The resulting ’transformation programme’ eventually made Hilton number one in every market outside the US (see Case Study, below). And the hotel operator is not alone in putting resources into managing and measuring customer experience. Businesses such as Nationwide, More Than and TGI Friday’s are also looking at how the experience their customers have with them affects the bottom line, whether that be through a call centre, meeting staff or on a brand’s website.
Plenty of evidence exists to show that satisfaction with the customer experience is linked to profitability. For example, twice as many car dealerships with low satisfaction scores went out of business in the recession as those with high scores, according to figures from Maritz Research.
Its research also shows that 55% of people who are happy with a sales experience will pay for the same dealership to service their cars, but only 35% of dissatisfied customers would go back to a dealership they weren’t satisfied with.
Ashton, now managing director of consultancy ABCG, agrees that smart companies will want to create an experience that meets or exceeds the customer’s needs and expectations in a way that is “profitable, operationally deliverable and sustains a point of difference in the marketplace”.

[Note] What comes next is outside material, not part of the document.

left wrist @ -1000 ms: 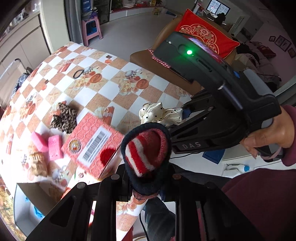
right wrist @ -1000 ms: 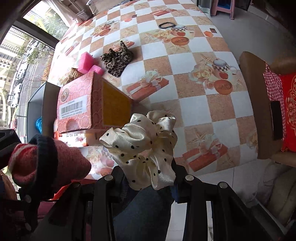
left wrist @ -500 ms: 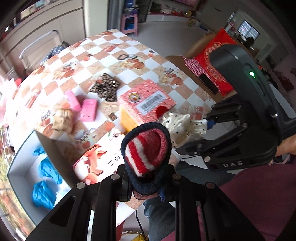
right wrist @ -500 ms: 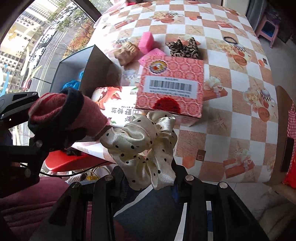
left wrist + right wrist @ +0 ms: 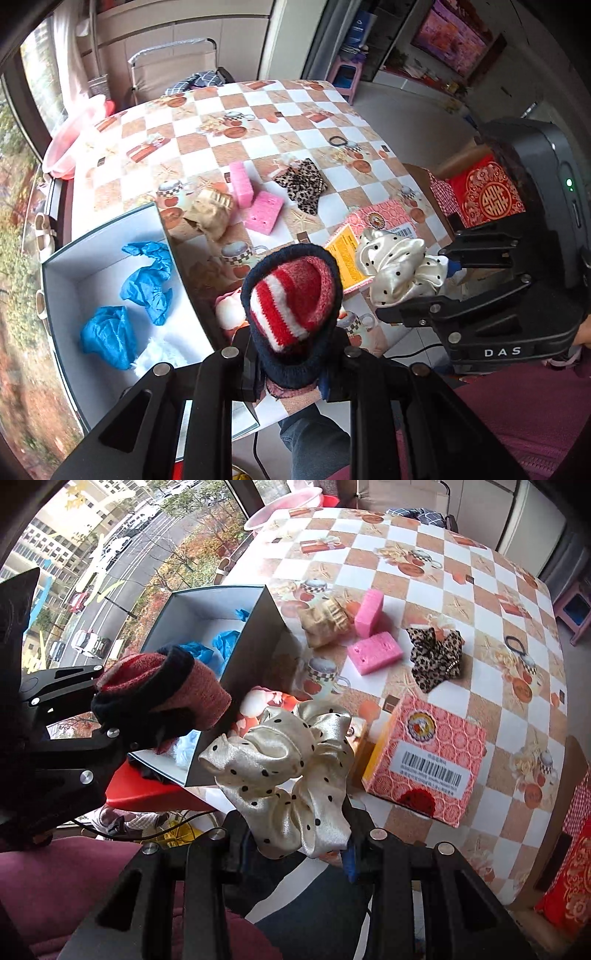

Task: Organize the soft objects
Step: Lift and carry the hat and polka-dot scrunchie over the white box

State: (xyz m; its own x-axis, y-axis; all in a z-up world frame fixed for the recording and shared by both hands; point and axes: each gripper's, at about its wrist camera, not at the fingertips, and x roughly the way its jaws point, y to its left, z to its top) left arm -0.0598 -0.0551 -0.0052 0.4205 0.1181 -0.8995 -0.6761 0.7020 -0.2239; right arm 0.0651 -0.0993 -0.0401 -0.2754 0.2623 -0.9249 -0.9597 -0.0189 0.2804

Nationwide introduced a tracker to measure how satisfied people are with its service in April 2010. Head of customer marketing Alex Bannister says there is still an internal struggle for businesses to get the boardroom to understand how important a customer’s experience of the brand is.
Marketers should be well placed to point out the business benefits of a high-quality customer experience, given they are the ones who most appreciate what customers want. Arguably, marketers should also be responsible for the promises brands make about their service and as such should be aware of the perils of failing to meet them.
Yet, despite it being cheaper to keep a customer than acquire a new one, Ashton says marketers often struggle to convince their organisations that the cost of ensuring a consistent experience is an investment in ongoing profitability.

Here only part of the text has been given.